Writing is hard. Sharing is worse.

I’ve been a storyteller since I was little, scripting plays with my teddy bears and reenacting Robin Hood between the swing sets. The packed dirt was the brook, a railroad tie was the bridge, and in my version, Robin Hood never lost to Little John. They ended the fight as friends and equals, since that was what my sister and I were and would always be. Also, she was two years younger, and it was too much for my ego to fall into the brook.

I enjoyed drawing, but I discovered that I was invariably pulled to write and that my sketchpad was a messy writing surface for an eight-year-old hand. Thus began the first in a series of red notebooks–my favorite color–as I wrote and plotted and realized that I could be an author.

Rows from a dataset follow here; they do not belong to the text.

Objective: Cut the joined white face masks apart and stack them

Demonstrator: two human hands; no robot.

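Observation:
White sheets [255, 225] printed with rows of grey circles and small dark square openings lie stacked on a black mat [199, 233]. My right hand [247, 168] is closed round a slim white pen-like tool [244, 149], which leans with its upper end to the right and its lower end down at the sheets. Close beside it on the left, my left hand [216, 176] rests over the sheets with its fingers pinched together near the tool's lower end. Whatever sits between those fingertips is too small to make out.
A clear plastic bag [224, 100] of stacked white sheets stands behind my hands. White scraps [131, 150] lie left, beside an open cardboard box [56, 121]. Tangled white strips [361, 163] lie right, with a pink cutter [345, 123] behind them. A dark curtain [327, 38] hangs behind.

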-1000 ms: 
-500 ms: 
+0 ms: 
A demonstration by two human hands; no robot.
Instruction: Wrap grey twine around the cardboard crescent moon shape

My sister read my stories. She and I were two halves of each other, and I needed the ego boost that her unbounded enthusiasm brought. She and I entered into something of a writing circle with three of our friends, and I was jealous to learn that they’d been doing this for years.  They had interesting characters and completed stories and I was behind on the times. I wasn’t used to no longer being the oldest and most experienced of our group. So I wrote, desperately, needing to pull out every shred of story that I had imagined. I wanted to impress, to create, and the writing felt disconnected from me. My characters were strange people to me, and it felt like our collective group was getting to know them together; like strange pen pals, only I wielded both pens.

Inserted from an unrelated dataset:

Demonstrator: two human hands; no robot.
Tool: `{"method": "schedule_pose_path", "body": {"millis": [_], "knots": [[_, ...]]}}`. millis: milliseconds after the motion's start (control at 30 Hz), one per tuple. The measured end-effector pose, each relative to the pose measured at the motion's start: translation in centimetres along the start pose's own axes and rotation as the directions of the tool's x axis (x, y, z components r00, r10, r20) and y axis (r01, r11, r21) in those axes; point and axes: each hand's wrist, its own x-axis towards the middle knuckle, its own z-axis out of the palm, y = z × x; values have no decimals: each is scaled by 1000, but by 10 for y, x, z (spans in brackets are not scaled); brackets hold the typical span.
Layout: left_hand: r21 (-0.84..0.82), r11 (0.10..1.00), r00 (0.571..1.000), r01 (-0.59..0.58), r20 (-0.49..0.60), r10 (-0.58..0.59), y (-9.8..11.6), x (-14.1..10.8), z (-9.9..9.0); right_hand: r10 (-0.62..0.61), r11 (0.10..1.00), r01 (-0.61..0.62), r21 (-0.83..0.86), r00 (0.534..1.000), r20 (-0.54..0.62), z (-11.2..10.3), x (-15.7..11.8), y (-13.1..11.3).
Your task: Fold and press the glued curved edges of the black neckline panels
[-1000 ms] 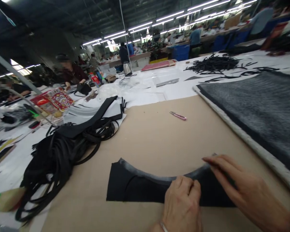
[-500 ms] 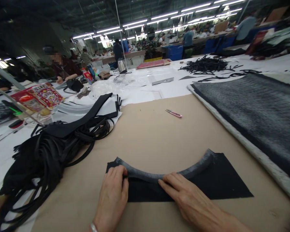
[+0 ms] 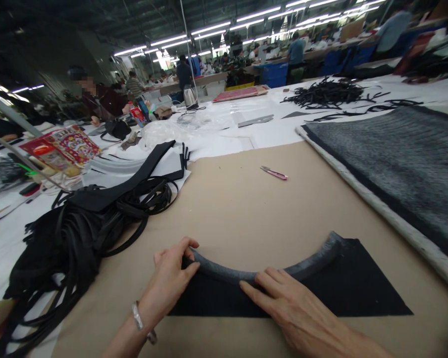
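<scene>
A black fabric piece (image 3: 362,293) with a deep curved edge lies in front of me. A grey, fuzzy-looking strip (image 3: 224,271) runs along that curve. My left hand (image 3: 173,271) is closed at the left end of the curve, forefinger and thumb around the edge there. That corner is hidden under the hand. Near the middle of the curve, my right hand (image 3: 283,298) rests with its thumb and fingertips slightly apart, pressing down on the strip and the black fabric.
Pink-handled thread snips (image 3: 275,173) lie on the brown paper (image 3: 224,199) beyond the fabric. Black straps (image 3: 70,248) and cut pieces pile up at left. A grey textile (image 3: 392,164) covers the right side. Black strips (image 3: 324,93) lie farther back. A person (image 3: 100,99) works across the table.
My left hand has lifted and turned, its forefinger now raised over the curve's left end. My right thumb has moved slightly away from the fingers. The view has shifted a little.
</scene>
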Motion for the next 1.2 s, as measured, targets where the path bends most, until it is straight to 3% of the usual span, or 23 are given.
{"method": "schedule_pose_path", "body": {"millis": [167, 567, 933, 1067, 1200], "knots": [[59, 998, 1000, 5, -13, -4, 2, 1, 1, -23, 998, 20, -65, 999, -44, 3, 3, 0], [108, 994, 997, 26, -79, -18, -6, 7, 13, -6, 999, 6, -46, 1000, 2, 6, 7, 5], [133, 990, 995, 36, -98, -23, -3, 6, 12, -107, 986, 84, -147, 982, -154, -1, 21, -10], [161, 986, 992, 46, -124, -26, -1, 3, 12, -114, 989, 105, -104, 990, -88, 9, 42, -23], [153, 984, 985, 90, -156, -66, -8, 5, 9, -134, 978, 106, -180, 978, -157, 27, 55, -29]]}}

Then we entered high school, and our little circle dissolved. One girl moved away. Another started public school. The last held on, and we emailed our chapters and scraps to each other. I gushed with pride when my hero died and it made her cry. I used copious punctuation and a multitude of emoticons to encourage her to continue her writing. She didn’t.

Then it was just my sister and I again, and I missed our community. I was writing more than ever, now, but it didn’t feel official. I didn’t feel like an author. The writing was too hard, too painful, too personal. Stress in my real life was encroaching on my writing. It became journal entries on the page, and it was entirely inadequate. No one else was reading it except my sister, and I loathed it and wanted it that way.

The therapy that writing gave me lasted through three hundred and fifty typed, single-spaced pages. My sister read it, but said little. It was enough for me to have written it, to have released it. My own emotional turmoil was over, enough for me to write “real author things” now, as if that was some safe category that I could arrive at and be satisfied with.

I’ve been writing “real author things” for some time now. They’ve been unfinished NaNoWriMos and second-drafter short stories. But there is still something terrifying about sharing it with others. I’ve never regained that disconnectedness I had when I first started writing, and I know that is a good thing for my craft, but not for my person.

My parents and other siblings never–still have not–read my writing. I hated the idea that they would read them and look at me differently. Just because I wrote about a girl looking for her father didn’t mean that I was equally lost. I wrote about trophy wives, but my mother was never one. My characters had half siblings and abusive bruises and loneliness. I grew up in the middle of six best friends; we played Dutch Blitz together and made pizza on Saturday nights.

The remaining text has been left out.